I've been following discussions of the TRANSP/MDSplus implementation for JET and thought I’d set down a few thoughts and notes.
The issues are not completely straightforward because there are almost always multiple TRANSP runs per tokamak shot. Sites needs to adopt a scheme to manage these runs within the MDSplus context. It is also useful to have a well-defined approach for eliminating erroneous, faulty, or otherwise uninteresting runs that are invariably created.
a. Separate trees for each run, shot-number uses tokamak shot-number, trees are named TRANSP01, TRANSP02, etc.
advantages: real shot number is maintained, simple scenario for removing bad runs
disadvantages: need environmental variables for TRANSP01-TRANSP##
b. Use a single tree for all TRANSP runs, add sub-nodes for each run
advantages: only one environmental variable needed
disadvantage: With many runs, tree may get very large. removing bad runs requires continual hacking on otherwise good tree. Still requires external information to identify runs.
c. Separate trees for each run. Use TRANSP name for all trees, MDSplus shot numbers are arbitrary IDs. Tokamak shot number is data contained in the tree.
advantages: Only one environmental variable needed, simple scenario for removing bad runs.
disadvantages: Tokamak shot number is not immediately apparent, a mechanism for keeping track of runs is essential.
How we do things at C-Mod:
We adopted method a. for the TRANSP archives, but use method c. for "working" runs. Here's how it works.
1. Using the IDL widget PRETRANSP, a new run is begun: This creates a tree with the name TRANSP and a sequential integer for the MDSplus shot number (We call this the RUNID – a somewhat ambiguous designation with respect to recent email). At the same time, this information and the actual C-Mod shot number (and much more) is entered into a relational database table. Since all our TRANSP tools use the relational database to find and open runs, the use of an arbitrary RUNID is more or less transparent to users.
2. Once a run has completed successfully, it can be examined with another IDL widget called MG (for multigraph - modeled on an older PPPL tool).
3. After a short period of time (usually only hours or days) the user decides if the run is worth keeping. The criteria are not strict. If the user thinks there is a reasonable chance that they will do physics with the run or use it as a start for future runs, it should be kept.
4. A third IDL widget (POSTRANP) manages runs. It is used for archiving good runs and deleting bad ones, etc.
4a. When good runs are archived, the trees are renamed. The shot number is changed from the RUN ID to the C-Mod shot number and the tree name is changed from TRANSP to TRANSP## (where ## is a sequential integer, starting at 00 for each different C-Mod shot.) These changes are reflected in modifications to the relational database table.
4b. When bad runs are removed, the tree files are deleted and the corresponding entry in the runs database are marked void (but not deleted).

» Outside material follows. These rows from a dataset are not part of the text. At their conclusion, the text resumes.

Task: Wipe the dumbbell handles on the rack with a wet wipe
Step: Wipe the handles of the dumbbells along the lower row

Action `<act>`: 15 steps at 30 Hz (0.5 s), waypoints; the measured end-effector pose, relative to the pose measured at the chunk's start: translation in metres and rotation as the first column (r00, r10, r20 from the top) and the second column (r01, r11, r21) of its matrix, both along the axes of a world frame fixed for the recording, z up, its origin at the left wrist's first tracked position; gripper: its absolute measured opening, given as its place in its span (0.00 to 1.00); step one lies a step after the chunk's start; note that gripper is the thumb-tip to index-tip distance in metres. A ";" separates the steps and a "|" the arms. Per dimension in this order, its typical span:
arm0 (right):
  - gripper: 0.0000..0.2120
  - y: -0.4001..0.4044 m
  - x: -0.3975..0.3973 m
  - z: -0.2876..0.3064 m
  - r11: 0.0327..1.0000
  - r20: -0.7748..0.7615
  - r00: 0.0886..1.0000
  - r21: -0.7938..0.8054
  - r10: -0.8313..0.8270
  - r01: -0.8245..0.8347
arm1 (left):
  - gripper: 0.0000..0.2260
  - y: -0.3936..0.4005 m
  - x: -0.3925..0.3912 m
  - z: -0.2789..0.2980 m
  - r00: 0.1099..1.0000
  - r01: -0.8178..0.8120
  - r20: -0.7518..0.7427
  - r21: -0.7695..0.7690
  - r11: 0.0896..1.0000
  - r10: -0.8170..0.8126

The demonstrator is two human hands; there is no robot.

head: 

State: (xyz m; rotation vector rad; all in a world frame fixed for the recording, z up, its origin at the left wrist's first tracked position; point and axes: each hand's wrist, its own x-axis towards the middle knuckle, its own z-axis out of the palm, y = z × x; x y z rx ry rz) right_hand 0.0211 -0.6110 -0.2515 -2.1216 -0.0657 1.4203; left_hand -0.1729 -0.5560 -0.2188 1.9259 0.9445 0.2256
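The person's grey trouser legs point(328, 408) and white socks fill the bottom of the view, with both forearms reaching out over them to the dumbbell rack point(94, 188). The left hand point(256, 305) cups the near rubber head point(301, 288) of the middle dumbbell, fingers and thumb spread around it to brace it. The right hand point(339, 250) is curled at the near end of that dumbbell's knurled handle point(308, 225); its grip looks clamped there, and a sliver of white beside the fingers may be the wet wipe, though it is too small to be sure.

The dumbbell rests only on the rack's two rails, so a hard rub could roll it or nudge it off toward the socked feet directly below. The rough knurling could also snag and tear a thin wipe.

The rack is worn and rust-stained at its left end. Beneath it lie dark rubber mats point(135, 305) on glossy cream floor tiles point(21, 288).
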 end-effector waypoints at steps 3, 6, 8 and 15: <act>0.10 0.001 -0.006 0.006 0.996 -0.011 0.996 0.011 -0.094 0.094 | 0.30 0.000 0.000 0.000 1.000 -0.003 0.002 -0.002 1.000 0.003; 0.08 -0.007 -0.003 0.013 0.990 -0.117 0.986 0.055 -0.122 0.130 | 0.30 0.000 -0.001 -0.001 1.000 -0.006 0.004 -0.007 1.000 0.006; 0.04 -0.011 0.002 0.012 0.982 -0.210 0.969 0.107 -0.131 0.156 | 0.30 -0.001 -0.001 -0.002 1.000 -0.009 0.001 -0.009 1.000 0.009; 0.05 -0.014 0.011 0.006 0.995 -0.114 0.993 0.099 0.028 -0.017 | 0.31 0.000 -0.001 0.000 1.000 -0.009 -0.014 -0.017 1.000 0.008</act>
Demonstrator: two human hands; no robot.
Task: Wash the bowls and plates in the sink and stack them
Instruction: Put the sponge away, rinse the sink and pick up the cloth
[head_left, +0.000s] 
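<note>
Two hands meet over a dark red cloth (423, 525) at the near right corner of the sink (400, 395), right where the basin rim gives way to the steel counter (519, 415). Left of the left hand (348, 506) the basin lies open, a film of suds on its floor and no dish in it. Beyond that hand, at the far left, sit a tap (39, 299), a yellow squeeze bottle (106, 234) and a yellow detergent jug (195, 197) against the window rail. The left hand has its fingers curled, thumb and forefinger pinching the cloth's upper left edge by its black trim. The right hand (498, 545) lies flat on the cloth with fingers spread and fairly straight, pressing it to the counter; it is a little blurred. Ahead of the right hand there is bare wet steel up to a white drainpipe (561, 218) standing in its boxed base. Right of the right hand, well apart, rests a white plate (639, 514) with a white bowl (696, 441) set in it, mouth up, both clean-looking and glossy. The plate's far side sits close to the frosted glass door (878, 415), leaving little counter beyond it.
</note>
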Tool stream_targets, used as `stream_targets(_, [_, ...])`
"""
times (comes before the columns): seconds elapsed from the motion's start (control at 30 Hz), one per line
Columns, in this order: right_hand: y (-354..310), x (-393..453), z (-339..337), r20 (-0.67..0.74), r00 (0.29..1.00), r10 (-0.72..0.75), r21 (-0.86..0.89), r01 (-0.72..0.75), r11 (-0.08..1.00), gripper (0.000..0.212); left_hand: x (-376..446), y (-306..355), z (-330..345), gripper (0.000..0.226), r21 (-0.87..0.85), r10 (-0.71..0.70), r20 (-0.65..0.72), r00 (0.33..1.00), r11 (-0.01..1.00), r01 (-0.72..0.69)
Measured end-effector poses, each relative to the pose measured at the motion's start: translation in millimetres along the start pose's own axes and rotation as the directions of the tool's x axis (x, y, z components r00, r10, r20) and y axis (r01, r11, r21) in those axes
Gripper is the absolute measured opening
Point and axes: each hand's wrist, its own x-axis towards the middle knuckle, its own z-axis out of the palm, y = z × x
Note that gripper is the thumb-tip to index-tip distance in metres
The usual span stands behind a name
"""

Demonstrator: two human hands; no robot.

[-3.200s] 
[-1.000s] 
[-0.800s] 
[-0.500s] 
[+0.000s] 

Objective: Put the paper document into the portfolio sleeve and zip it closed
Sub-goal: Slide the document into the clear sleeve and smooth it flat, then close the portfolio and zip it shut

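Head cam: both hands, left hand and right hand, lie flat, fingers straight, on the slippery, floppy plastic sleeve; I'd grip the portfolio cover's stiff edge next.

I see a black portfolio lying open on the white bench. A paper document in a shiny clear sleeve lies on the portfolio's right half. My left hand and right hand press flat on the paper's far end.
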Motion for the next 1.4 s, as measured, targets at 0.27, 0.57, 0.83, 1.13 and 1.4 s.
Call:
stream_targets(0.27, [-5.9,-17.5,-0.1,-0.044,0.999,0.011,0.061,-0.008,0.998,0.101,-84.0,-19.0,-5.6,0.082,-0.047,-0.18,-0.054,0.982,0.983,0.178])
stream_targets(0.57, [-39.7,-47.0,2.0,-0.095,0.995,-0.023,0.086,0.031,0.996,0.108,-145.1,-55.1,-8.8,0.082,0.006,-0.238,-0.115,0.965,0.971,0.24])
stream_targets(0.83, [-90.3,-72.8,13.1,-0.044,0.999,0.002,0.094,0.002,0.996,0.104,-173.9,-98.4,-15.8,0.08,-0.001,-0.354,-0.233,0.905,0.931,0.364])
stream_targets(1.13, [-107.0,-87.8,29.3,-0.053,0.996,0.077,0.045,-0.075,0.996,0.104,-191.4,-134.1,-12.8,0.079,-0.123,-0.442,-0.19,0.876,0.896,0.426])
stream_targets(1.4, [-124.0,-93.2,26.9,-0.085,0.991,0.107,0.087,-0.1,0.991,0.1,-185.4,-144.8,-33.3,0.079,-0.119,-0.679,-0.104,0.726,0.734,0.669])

(However, if I had it to do over again, I would probably adopt method c. for all runs. While an external mechanism for finding runs is required, some sort of run management scheme is highly desirable (perhaps essential) - it quickly becomes difficult to remember what runs were done for what purpose. For all the schemes above, one needs a means to decide whether the 1st, 12th, or 53rd run is the one you wish to open. Also, if several people are doing runs, you can often avoid duplication if you can find out what other people have done.)
The C-Mod TRANSP implementation has used a relational database to track runs for almost 10 years now. The IDL/widget tools built for preparing data, visualizing results, and managing TRANSP runs use a common interface to the database for selecting from among the code runs. Recognizing that the problem of code run management was generic, we designed a schema which could be extended to other codes. This has been adopted by GA who built a new run selector to access this database. A (slightly out of date) description of the database schema is attached at the end of this document.) Sharing this schema has allowed powerful tools to be shared across applications and institutions. Further adoption will make it more useful.
Model Tree initialization - Skeleton Trees
Because the list of variables which are output by TRANSP are determined by the namelist settings at runtime, Doug felt strongly that the model tree should only be a skeleton with output nodes added on the fly when the code completes. We have debated whether input nodes should be treated the same way. This is a more controversial issue since tools developed at MIT and GA for data preparation need information that has been stored into the model. (This includes a list of default nodes that need to be loaded and processed and default specifications for the processing.) My feeling is that the best way to handle this is to have a minimalist model maintained by the TRANSP development team and a set of site-specific TCL (or IDL) scripts that modify that tree to create models suitable for each site. So far, this issue has not been fully resolved.
A common set of modern tools for preparing data for TRANSP runs, submitting the code, visualizing the results and managing runs is highly desirable. Starting with the set of IDL tools created by Jeff Schachter, MIT and GA are in the process of creating such a set. The run preparation tool – PRETRANSP, and the visualizer – MG are in an advanced state of development. These are based on the assumption that each run is a separate tree and that the common database schema is used for managing runs.